++++ Dataset entries ++++

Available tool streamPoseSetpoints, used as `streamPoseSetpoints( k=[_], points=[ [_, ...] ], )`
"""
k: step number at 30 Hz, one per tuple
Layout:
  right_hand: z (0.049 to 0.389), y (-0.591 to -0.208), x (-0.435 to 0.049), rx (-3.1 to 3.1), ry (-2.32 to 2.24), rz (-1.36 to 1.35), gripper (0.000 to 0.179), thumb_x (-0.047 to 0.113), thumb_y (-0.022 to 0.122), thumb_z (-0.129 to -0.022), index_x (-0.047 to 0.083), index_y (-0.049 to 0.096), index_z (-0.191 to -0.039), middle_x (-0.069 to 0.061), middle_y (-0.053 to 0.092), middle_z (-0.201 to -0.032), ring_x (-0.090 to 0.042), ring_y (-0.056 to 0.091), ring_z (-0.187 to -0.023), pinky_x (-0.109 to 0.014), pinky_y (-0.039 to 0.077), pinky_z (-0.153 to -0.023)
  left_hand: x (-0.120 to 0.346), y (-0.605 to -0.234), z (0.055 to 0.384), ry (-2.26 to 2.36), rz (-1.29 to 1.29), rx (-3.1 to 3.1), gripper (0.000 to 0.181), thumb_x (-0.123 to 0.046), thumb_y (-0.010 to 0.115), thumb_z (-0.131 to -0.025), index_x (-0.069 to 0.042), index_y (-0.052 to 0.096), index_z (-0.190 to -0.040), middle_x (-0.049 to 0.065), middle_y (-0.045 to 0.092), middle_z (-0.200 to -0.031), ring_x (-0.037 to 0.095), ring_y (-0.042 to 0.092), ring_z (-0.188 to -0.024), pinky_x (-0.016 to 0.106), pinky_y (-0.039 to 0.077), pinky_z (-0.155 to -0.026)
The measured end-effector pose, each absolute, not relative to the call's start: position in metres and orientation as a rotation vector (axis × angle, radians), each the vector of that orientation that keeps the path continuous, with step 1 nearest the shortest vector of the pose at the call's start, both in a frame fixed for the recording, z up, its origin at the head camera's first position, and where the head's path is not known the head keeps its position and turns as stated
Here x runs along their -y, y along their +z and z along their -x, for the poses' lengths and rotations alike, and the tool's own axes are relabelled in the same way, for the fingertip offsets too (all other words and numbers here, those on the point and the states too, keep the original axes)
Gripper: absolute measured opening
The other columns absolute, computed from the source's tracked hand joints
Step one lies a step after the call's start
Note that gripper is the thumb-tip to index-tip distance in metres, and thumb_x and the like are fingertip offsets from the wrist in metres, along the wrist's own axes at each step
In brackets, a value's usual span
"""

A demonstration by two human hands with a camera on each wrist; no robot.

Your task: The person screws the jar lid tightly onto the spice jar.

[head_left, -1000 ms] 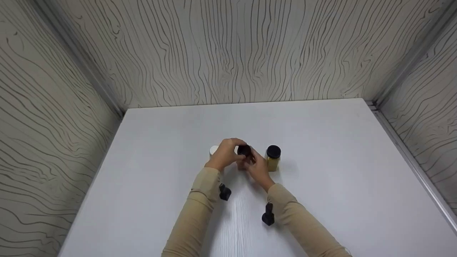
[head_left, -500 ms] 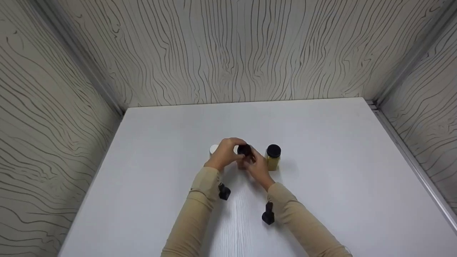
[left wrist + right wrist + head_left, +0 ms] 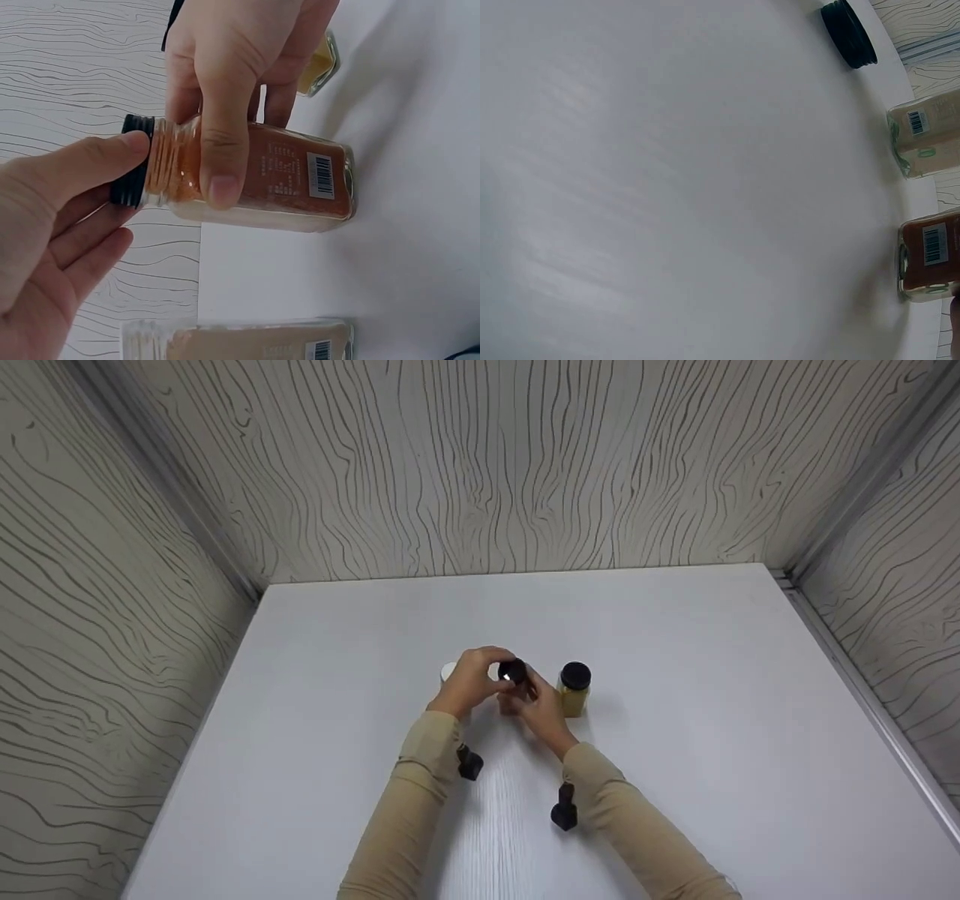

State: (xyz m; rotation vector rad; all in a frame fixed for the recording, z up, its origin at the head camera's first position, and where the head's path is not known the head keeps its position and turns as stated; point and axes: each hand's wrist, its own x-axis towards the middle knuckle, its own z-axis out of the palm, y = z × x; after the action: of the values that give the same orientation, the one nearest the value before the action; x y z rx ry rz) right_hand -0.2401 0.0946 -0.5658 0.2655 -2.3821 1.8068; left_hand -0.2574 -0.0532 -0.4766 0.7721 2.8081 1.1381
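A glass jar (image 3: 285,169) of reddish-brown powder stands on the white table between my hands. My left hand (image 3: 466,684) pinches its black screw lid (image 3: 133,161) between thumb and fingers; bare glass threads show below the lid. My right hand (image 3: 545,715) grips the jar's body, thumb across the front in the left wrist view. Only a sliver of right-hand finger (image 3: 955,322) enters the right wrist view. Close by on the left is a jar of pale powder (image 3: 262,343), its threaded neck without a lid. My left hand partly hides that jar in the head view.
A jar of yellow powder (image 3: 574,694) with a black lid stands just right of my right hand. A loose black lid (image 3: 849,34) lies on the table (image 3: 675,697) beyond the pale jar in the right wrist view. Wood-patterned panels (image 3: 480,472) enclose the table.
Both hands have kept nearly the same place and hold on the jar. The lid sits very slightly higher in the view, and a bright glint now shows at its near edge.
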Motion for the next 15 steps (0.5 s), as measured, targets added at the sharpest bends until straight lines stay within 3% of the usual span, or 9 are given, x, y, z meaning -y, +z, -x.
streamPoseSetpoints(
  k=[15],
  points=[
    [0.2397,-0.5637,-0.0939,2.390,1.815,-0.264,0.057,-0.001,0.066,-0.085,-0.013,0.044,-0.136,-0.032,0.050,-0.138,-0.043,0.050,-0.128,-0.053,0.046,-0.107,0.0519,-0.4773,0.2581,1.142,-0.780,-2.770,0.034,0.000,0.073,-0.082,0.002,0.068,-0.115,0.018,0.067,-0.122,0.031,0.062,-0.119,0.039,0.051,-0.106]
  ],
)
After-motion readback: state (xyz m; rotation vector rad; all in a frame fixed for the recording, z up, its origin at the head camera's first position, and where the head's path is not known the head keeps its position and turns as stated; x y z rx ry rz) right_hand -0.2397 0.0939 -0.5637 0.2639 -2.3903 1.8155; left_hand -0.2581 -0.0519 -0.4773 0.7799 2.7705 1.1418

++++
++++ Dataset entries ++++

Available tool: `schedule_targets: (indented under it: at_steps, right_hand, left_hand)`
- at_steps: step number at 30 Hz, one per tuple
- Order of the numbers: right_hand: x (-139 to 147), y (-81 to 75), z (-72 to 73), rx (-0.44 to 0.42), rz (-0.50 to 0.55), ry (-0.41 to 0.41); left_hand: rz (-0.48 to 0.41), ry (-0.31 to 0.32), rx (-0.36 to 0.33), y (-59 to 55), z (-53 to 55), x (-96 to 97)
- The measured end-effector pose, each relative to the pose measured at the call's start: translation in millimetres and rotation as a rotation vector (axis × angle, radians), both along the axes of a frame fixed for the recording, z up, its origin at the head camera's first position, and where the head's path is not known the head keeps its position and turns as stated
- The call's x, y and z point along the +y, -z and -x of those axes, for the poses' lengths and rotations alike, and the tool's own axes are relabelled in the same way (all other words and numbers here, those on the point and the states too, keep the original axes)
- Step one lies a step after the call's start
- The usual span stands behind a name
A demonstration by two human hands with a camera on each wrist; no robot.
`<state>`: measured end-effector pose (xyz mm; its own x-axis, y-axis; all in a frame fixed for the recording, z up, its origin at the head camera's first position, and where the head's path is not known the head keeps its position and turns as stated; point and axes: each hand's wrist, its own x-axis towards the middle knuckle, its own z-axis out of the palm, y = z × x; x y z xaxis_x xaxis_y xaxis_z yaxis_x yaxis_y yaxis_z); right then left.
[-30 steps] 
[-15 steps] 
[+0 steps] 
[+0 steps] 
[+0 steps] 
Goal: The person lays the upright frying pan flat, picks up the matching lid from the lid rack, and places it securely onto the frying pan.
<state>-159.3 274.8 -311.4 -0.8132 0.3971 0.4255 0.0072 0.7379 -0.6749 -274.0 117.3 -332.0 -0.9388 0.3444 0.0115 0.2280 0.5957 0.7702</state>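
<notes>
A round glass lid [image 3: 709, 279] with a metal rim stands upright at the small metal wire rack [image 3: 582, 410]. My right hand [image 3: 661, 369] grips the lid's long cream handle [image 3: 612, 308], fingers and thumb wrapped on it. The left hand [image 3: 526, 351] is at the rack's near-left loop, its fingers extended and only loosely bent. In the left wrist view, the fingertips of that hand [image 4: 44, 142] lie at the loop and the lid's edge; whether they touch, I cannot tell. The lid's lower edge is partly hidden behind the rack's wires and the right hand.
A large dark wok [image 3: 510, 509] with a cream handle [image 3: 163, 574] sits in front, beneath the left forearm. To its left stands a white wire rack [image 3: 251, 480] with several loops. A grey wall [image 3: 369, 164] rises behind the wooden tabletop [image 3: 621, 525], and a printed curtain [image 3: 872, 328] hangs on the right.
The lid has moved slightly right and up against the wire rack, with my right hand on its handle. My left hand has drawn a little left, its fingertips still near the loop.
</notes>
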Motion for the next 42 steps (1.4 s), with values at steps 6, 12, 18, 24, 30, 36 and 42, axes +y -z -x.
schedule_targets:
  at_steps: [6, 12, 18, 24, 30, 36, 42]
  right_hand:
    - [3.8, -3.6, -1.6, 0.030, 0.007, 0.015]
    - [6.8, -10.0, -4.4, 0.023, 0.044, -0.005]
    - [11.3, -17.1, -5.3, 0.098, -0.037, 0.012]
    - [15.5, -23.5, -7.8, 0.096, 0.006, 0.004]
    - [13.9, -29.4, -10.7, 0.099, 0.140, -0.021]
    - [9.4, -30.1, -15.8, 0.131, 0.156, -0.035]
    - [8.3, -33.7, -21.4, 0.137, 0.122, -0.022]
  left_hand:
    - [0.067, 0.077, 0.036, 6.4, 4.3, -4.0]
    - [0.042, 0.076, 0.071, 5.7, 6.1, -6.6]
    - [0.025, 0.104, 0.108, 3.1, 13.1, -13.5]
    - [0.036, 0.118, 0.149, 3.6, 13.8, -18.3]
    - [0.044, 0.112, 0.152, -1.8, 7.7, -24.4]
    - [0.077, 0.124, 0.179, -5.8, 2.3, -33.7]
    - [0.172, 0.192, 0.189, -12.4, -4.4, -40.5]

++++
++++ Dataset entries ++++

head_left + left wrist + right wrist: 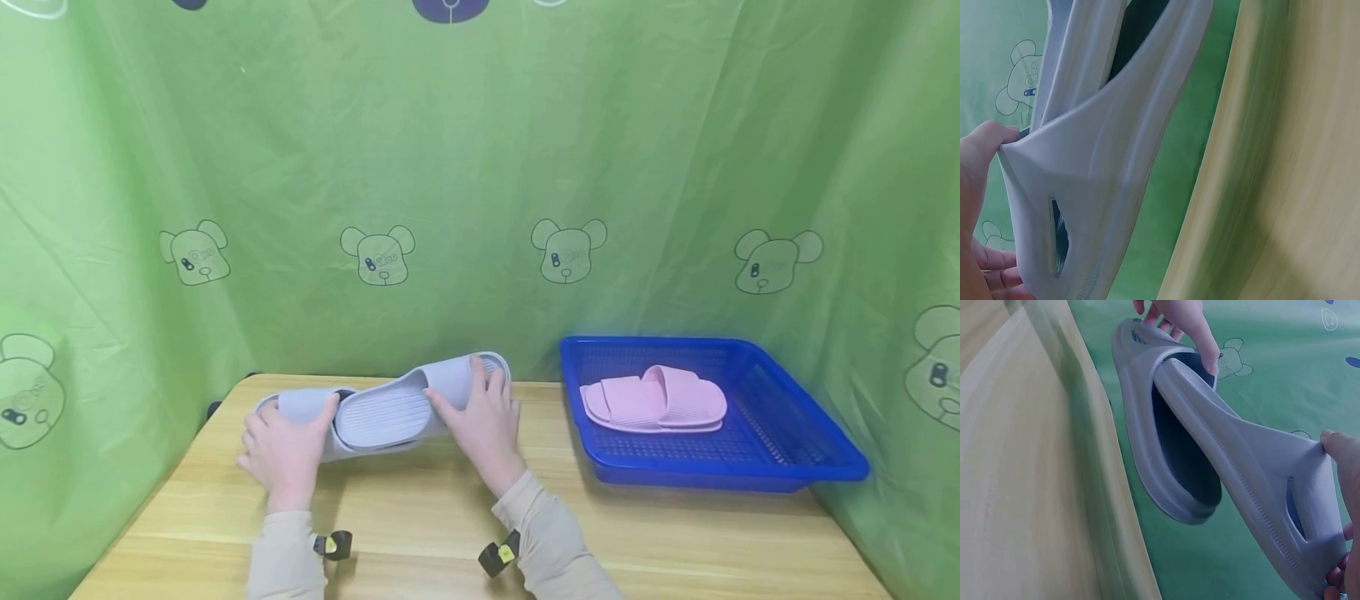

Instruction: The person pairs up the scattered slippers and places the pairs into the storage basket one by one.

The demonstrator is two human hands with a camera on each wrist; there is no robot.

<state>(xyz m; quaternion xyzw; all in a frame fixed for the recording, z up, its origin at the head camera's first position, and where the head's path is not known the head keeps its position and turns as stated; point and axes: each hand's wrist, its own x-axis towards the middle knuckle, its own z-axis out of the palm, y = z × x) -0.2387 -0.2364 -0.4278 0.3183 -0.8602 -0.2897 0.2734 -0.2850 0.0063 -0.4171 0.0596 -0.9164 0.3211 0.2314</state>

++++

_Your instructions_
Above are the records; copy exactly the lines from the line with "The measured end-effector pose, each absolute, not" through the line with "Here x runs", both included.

_Written response_
The measured end-effector pose, each absolute, not relative to the call's start: position in metres and orientation as a rotation vector (axis × angle, radians), each the vector of that orientation that keeps the path continuous, with step 1 nearest the shortest vector of the pose at the call's start, both in a frame fixed for the recording, z up, its origin at the head camera's first position, and where the head's path is not known the head keeps its position and turns as stated
Here x runs along their -y, y along their +z and z along their -x, for the poses' lengths and rotations alike, and the tool's own axes are relabelled in the same way, for the fingertip offsets too (all other words and numbers here, those on the point and the states too, keep the original axes)

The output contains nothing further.